PostPosted: Mon Apr 04, 2016 12:03 pm
by ocasioc25
Hello Everyone,

I already build the hatch frame. Now I'm at the point I need to bend the plywood over the frame. I am using a thickness that is less than 1/4" but a little thicker than 1/8". You know that now at the hardware stores they have all these measurements in MM. What ever happened to 1/8", 1/4" and so on? It's not a Benroy model but more of a teardrop radius. How can I bend it with out causing any spring back on my hatch or cracking the plywood? I have 6 ribs 3/4" thick and are 3" wide. That will avoid any spring back I hope. It's kind of hard to find good plywood so I went with the underlayment type plywood.

Now I need to find a hatch lock. I would like to use a lock with rods that go in to the side walls. Something like a garage door or a truck cap lock system.

Any suggestions on both issues will be helpful.

Thank you

Carlos

Re: Bending Plywood for Hatch

PostPosted: Mon Apr 04, 2016 12:20 pm
by tony.latham
Carlos:

I use baltic birch plywood that's 3mm or 1/8" nominal. So I can't directly help you with your situation.
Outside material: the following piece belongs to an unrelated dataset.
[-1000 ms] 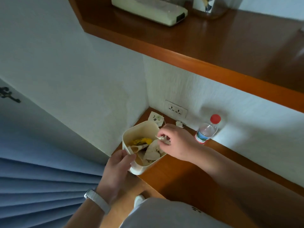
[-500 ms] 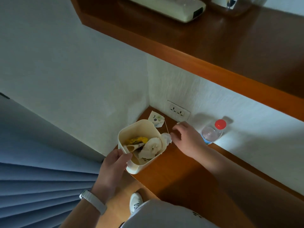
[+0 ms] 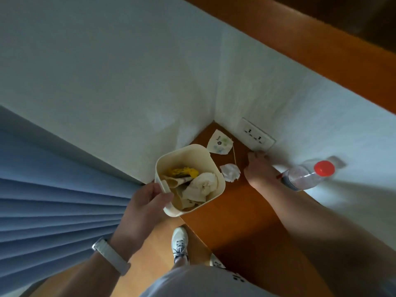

But here's my suggestion: I think you'll find that your plywood wants to bend one direction and not the other. So make sure you're bending it with the grain. (Flex it length-wise and side-ways and figure out which direction it wants to bend.)

Or go to a lumberyard (not a HomeCheapo) and ask if they can order you 5x5' sheets of 1/8" baltic birch. If you have to struggle to sheath your hatch, you could end up with a bit of spring back.

Tony

Re: Bending Plywood for Hatch

PostPosted: Mon Apr 04, 2016 7:00 pm
by halfdome, Danny
Carlos, check HERE for the galley latches you want.
:D Danny

Re: Bending Plywood for Hatch

PostPosted: Mon Apr 04, 2016 10:49 pm
by noseoil
Try a hardwood/cabinet shop supply house or real lumber supply company. The home store stuff isn't really as good as 1/8" baltic birch (3mm). The BB bends easily for a hatch.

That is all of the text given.